How to use the taxonomy
In test results
Every test case result includes a failure_type field when the test fails:
{
"scenario_id": "sc_abc123",
"passed": false,
"failure_type": "wrong_tool_called",
"failure_subtype": "irrelevant_tool",
"severity": "high",
"notes": "Agent called search_orders when user asked about product features.

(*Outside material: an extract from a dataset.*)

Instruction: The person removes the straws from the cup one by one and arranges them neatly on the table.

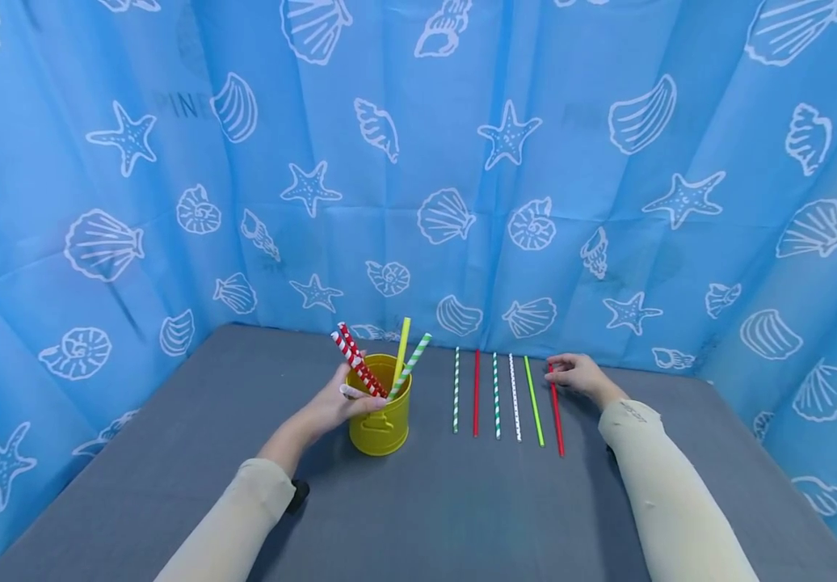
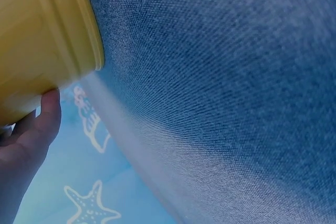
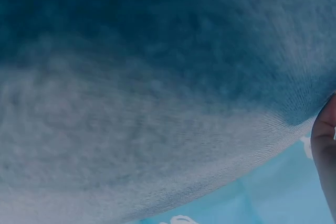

Should have called search_products."
}Filter and analyze
In the dashboard, you can filter test results by:
- Failure category — Show only hallucinations, or only constraint violations
- Severity — Show only critical and high-severity failures
- Subtype — Drill into specific subtypes within a category
Track trends
The failure taxonomy enables trend analysis across test runs:
- Are hallucinations decreasing after you improved your knowledge base?
- Did a new feature introduce incorrect parameter failures?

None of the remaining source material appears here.